The material below must be output exactly, line for line.

|---|

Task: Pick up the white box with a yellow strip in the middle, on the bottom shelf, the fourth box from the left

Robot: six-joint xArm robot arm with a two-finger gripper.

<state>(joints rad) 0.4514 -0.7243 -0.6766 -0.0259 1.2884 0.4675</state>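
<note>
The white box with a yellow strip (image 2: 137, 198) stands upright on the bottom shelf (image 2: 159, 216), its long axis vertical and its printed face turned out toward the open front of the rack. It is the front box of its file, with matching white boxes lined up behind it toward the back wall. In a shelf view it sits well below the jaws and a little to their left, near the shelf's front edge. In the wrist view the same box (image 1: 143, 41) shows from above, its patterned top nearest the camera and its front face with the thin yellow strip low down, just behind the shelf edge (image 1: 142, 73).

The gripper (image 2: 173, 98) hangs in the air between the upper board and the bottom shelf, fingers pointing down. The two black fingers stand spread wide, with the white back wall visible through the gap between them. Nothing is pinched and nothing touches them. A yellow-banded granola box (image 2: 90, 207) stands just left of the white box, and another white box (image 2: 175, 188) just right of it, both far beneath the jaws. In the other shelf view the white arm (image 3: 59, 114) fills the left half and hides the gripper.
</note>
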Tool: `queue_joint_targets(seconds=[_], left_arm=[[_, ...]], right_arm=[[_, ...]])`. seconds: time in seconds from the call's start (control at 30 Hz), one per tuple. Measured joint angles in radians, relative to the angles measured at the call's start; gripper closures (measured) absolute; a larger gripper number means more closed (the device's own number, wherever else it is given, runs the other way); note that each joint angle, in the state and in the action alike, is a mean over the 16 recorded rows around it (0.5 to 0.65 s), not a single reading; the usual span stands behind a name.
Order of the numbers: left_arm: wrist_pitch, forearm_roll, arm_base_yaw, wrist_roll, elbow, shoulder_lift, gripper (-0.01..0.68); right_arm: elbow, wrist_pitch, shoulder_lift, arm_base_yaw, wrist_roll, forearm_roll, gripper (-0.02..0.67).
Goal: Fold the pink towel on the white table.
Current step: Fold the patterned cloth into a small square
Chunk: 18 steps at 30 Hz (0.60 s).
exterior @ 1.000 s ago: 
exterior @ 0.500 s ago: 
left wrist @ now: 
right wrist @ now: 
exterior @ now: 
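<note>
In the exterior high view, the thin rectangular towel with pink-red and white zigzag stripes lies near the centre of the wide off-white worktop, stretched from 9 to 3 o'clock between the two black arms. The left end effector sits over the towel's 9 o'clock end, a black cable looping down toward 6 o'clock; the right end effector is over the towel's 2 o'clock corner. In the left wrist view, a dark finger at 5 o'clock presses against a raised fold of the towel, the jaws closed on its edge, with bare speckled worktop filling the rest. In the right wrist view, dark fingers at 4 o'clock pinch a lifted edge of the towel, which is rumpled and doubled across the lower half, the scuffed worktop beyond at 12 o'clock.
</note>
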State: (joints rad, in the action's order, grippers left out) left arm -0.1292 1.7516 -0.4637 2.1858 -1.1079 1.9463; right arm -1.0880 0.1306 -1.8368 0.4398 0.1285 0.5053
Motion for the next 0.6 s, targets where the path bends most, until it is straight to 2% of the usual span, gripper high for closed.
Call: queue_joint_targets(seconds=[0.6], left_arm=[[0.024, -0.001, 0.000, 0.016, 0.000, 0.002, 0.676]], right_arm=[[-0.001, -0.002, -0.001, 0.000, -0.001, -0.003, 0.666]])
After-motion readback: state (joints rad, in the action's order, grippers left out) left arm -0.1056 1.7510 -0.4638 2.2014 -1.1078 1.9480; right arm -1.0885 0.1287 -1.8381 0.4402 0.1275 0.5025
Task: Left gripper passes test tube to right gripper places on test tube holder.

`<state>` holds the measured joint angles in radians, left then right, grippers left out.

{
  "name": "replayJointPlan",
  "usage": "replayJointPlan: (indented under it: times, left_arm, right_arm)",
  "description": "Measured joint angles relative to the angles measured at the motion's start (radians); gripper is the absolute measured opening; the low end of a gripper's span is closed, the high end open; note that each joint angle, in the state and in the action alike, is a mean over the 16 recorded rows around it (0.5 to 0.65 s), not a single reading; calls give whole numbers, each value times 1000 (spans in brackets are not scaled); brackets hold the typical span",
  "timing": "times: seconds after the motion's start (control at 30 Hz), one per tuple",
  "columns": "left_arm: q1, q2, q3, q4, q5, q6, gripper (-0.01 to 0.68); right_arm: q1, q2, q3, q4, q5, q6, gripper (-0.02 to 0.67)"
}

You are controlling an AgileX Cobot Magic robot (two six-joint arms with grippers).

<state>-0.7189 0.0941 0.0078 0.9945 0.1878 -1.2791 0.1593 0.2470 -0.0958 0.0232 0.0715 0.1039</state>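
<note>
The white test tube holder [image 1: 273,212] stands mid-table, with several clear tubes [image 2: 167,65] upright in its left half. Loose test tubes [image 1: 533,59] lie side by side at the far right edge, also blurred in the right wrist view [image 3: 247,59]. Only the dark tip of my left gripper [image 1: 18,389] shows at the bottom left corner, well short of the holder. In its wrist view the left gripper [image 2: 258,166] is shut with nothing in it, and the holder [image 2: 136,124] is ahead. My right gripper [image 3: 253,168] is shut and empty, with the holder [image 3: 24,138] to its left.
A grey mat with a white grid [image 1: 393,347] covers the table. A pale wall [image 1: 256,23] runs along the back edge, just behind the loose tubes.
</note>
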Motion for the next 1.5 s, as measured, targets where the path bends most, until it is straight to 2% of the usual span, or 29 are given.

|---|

-- Task response --
Task: Pick up the white box with a yellow strip in the middle, on the bottom shelf, the fourth box from the left

Robot: six-joint xArm robot arm with a two-finger gripper.

<state>(joints rad) 0.4514 -0.7243 -0.6766 -0.0259 1.2884 0.4675</state>
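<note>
The white box with a yellow strip (image 2: 137, 198) stands upright on the bottom shelf (image 2: 159, 216), its long axis vertical and its printed face turned out toward the open front of the rack. It is the front box of its file, with matching white boxes lined up behind it toward the back wall. In a shelf view it sits well below the jaws and a little to their left, near the shelf's front edge. In the wrist view the same box (image 1: 143, 41) shows from above, its patterned top nearest the camera and its front face with the thin yellow strip low down, just behind the shelf edge (image 1: 142, 73).

The gripper (image 2: 173, 98) hangs in the air between the upper board and the bottom shelf, fingers pointing down. The two black fingers stand spread wide, with the white back wall visible through the gap between them. Nothing is pinched and nothing touches them. A yellow-banded granola box (image 2: 90, 207) stands just left of the white box, and another white box (image 2: 175, 188) just right of it, both far beneath the jaws. In the other shelf view the white arm (image 3: 59, 114) fills the left half and hides the gripper.
</note>
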Tool: `queue_joint_targets(seconds=[_], left_arm=[[_, ...]], right_arm=[[_, ...]])`. seconds: time in seconds from the call's start (control at 30 Hz), one per tuple. Measured joint angles in radians, relative to the angles measured at the call's start; gripper closures (measured) absolute; a larger gripper number means more closed (the device's own number, wherever else it is given, runs the other way); note that each joint angle, in the state and in the action alike, is a mean over the 16 recorded rows around it (0.5 to 0.65 s), not a single reading; the usual span stands behind a name.
Order of the numbers: left_arm: wrist_pitch, forearm_roll, arm_base_yaw, wrist_roll, elbow, shoulder_lift, gripper (-0.01..0.68); right_arm: elbow, wrist_pitch, shoulder_lift, arm_base_yaw, wrist_roll, forearm_roll, gripper (-0.02..0.67).
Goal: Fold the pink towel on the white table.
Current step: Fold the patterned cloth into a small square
Chunk: 18 steps at 30 Hz (0.60 s).
exterior @ 1.000 s ago: 
exterior @ 0.500 s ago: 
left wrist @ now: 
right wrist @ now: 
exterior @ now: 
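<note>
In the exterior high view, the thin rectangular towel with pink-red and white zigzag stripes lies near the centre of the wide off-white worktop, stretched from 9 to 3 o'clock between the two black arms. The left end effector sits over the towel's 9 o'clock end, a black cable looping down toward 6 o'clock; the right end effector is over the towel's 2 o'clock corner. In the left wrist view, a dark finger at 5 o'clock presses against a raised fold of the towel, the jaws closed on its edge, with bare speckled worktop filling the rest. In the right wrist view, dark fingers at 4 o'clock pinch a lifted edge of the towel, which is rumpled and doubled across the lower half, the scuffed worktop beyond at 12 o'clock.
</note>
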State: (joints rad, in the action's order, grippers left out) left arm -0.1292 1.7516 -0.4637 2.1858 -1.1079 1.9463; right arm -1.0880 0.1306 -1.8368 0.4398 0.1285 0.5053
Motion for the next 0.6 s, targets where the path bends most, until it is straight to 2% of the usual span, gripper high for closed.
Call: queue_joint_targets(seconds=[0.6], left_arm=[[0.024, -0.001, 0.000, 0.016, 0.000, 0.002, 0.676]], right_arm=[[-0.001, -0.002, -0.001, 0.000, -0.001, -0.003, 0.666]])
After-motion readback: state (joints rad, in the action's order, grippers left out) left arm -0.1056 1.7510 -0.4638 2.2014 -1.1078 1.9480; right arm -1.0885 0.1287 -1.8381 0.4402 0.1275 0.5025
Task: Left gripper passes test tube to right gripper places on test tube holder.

`<state>` holds the measured joint angles in radians, left then right, grippers left out.

{
  "name": "replayJointPlan",
  "usage": "replayJointPlan: (indented under it: times, left_arm, right_arm)",
  "description": "Measured joint angles relative to the angles measured at the motion's start (radians); gripper is the absolute measured opening; the low end of a gripper's span is closed, the high end open; note that each joint angle, in the state and in the action alike, is a mean over the 16 recorded rows around it (0.5 to 0.65 s), not a single reading; calls give whole numbers, each value times 1000 (spans in brackets are not scaled); brackets hold the typical span",
  "timing": "times: seconds after the motion's start (control at 30 Hz), one per tuple",
  "columns": "left_arm: q1, q2, q3, q4, q5, q6, gripper (-0.01 to 0.68); right_arm: q1, q2, q3, q4, q5, q6, gripper (-0.02 to 0.67)"
}

You are controlling an AgileX Cobot Magic robot (two six-joint arms with grippers).

<state>-0.7189 0.0941 0.0078 0.9945 0.1878 -1.2791 0.1593 0.2470 -0.0958 0.0232 0.0715 0.1039</state>
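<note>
The white test tube holder [image 1: 273,212] stands mid-table, with several clear tubes [image 2: 167,65] upright in its left half. Loose test tubes [image 1: 533,59] lie side by side at the far right edge, also blurred in the right wrist view [image 3: 247,59]. Only the dark tip of my left gripper [image 1: 18,389] shows at the bottom left corner, well short of the holder. In its wrist view the left gripper [image 2: 258,166] is shut with nothing in it, and the holder [image 2: 136,124] is ahead. My right gripper [image 3: 253,168] is shut and empty, with the holder [image 3: 24,138] to its left.
A grey mat with a white grid [image 1: 393,347] covers the table. A pale wall [image 1: 256,23] runs along the back edge, just behind the loose tubes.
</note>
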Motion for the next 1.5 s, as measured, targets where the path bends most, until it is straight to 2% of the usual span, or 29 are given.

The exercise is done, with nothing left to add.